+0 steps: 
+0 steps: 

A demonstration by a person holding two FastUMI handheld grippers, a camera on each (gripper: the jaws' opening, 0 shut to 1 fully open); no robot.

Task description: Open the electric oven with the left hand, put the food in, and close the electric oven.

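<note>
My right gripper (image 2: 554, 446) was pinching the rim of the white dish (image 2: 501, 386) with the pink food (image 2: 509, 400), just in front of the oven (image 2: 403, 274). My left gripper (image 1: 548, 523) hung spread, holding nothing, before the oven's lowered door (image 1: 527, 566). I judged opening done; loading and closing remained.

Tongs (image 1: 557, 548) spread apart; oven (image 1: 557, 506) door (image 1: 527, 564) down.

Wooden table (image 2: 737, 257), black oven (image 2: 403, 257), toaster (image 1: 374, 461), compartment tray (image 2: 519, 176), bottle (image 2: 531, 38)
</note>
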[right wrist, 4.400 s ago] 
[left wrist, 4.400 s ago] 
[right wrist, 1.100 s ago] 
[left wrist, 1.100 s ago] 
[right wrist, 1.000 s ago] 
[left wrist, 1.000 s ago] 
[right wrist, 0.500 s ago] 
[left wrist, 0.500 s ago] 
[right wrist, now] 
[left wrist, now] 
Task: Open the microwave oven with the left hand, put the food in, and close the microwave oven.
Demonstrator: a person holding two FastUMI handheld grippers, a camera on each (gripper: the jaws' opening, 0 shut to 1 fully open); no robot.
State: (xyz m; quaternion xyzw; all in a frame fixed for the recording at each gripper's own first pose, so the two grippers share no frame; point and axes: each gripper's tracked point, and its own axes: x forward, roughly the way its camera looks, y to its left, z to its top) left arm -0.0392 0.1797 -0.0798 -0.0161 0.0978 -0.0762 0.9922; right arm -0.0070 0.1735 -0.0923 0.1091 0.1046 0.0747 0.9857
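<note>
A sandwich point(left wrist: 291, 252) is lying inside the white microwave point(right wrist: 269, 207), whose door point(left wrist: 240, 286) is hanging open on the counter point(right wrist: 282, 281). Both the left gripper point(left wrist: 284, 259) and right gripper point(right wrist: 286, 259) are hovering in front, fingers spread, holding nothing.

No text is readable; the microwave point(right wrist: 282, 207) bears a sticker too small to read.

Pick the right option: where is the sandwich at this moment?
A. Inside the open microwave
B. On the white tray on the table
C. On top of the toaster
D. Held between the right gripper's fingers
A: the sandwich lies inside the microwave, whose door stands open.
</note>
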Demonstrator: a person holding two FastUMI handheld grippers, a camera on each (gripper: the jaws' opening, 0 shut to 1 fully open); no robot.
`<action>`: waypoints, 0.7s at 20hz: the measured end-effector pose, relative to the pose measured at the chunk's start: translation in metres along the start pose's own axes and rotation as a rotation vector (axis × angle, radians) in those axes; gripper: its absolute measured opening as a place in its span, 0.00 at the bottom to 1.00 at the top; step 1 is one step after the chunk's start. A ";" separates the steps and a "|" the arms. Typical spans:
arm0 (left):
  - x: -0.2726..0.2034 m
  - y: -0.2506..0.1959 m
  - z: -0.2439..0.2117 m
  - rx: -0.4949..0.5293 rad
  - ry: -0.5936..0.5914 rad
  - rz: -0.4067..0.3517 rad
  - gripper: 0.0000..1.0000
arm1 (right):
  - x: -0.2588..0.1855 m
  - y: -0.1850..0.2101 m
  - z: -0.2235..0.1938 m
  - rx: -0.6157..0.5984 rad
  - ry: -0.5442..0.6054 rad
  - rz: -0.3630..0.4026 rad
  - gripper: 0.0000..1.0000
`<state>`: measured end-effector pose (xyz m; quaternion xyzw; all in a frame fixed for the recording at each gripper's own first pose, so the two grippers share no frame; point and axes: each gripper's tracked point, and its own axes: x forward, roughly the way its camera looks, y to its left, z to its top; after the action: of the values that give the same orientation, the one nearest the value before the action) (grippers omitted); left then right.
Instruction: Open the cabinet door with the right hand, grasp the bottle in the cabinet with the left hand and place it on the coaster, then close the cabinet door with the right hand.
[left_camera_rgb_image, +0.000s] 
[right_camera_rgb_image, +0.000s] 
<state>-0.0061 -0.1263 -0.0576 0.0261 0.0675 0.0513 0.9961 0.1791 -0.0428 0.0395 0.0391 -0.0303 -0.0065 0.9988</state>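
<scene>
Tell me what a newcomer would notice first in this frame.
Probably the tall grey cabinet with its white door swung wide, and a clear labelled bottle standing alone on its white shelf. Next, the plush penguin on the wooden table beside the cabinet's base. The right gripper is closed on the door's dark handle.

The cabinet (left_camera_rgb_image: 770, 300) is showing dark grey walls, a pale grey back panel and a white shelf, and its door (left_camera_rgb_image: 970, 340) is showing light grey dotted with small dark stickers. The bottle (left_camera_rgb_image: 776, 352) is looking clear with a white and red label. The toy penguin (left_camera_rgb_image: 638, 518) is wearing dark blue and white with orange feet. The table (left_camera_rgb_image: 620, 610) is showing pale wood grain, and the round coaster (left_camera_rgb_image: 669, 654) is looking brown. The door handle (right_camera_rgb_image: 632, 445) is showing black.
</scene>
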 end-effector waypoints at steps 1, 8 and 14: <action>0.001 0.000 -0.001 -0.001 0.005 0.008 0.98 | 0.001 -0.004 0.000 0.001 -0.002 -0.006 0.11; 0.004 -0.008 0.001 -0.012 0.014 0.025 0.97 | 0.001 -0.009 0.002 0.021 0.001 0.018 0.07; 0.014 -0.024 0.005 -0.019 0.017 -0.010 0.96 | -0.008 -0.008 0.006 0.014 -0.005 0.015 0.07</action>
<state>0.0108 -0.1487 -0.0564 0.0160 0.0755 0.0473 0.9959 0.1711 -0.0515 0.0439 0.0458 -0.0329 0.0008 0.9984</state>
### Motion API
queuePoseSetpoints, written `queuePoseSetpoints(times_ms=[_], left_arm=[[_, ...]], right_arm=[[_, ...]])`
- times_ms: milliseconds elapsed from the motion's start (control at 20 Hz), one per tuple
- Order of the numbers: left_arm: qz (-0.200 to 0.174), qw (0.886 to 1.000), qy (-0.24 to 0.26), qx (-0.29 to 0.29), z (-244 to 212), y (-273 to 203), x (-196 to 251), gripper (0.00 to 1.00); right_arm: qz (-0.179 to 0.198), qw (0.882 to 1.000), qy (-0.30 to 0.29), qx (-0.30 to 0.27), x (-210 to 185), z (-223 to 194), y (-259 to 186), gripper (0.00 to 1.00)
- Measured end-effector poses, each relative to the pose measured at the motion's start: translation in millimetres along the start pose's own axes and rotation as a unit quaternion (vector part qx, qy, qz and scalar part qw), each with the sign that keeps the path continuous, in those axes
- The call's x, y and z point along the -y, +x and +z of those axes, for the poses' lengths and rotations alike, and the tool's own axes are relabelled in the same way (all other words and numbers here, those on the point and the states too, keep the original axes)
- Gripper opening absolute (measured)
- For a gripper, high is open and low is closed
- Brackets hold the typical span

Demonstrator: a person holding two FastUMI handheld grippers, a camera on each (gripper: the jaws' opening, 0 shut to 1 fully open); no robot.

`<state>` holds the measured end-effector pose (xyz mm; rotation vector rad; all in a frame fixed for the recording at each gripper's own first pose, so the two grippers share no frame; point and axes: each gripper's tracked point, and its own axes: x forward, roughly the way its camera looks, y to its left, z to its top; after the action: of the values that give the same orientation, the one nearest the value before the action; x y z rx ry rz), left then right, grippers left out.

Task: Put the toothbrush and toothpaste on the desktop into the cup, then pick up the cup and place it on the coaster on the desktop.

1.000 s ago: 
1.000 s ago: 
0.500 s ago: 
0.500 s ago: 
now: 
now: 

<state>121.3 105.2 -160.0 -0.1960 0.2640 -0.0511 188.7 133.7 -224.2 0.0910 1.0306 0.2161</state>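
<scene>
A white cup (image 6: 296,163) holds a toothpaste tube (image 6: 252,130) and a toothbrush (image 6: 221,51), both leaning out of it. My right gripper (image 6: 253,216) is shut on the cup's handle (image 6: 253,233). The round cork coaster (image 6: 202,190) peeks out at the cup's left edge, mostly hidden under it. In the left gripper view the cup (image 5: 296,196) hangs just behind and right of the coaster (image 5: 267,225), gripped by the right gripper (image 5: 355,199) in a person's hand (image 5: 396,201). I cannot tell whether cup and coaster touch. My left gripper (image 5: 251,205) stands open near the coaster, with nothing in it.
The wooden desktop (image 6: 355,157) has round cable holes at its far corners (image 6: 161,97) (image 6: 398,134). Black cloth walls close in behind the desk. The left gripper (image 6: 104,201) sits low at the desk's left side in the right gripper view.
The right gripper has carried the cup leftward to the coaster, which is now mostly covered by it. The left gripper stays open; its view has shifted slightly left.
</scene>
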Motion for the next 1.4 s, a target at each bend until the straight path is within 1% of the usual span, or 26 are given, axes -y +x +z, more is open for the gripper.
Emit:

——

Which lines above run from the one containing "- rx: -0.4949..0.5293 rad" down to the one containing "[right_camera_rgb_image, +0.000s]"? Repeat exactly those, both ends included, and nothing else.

  - rx: -0.4949..0.5293 rad
  - ry: -0.5936..0.5914 rad
  - rz: -0.4067..0.3517 rad
  - gripper: 0.0000..1.0000
arm1 (right):
  - x: -0.2588..0.1855 m
  - y: -0.1850..0.2101 m
  - z: -0.2235..0.1938 m
  - rx: -0.6157..0.5984 rad
  - ry: -0.5442..0.6054 rad
  - rz: -0.3630..0.4026 rad
  - gripper: 0.0000..1.0000
`<state>`: measured end-effector pose (xyz m; quaternion xyzw; all in a frame fixed for the recording at each gripper's own first pose, so the two grippers share no frame; point and axes: each gripper's tracked point, and its own axes: x forward, roughly the way its camera looks, y to its left, z to its top; after the action: of the values that give the same orientation, the one nearest the value before the action) (grippers omitted); left then right.
Instruction: Open the cabinet door with the right hand, grasp the bottle in the cabinet with the left hand and place it on the coaster, then close the cabinet door with the right hand.
[left_camera_rgb_image, +0.000s] 
[right_camera_rgb_image, +0.000s] 

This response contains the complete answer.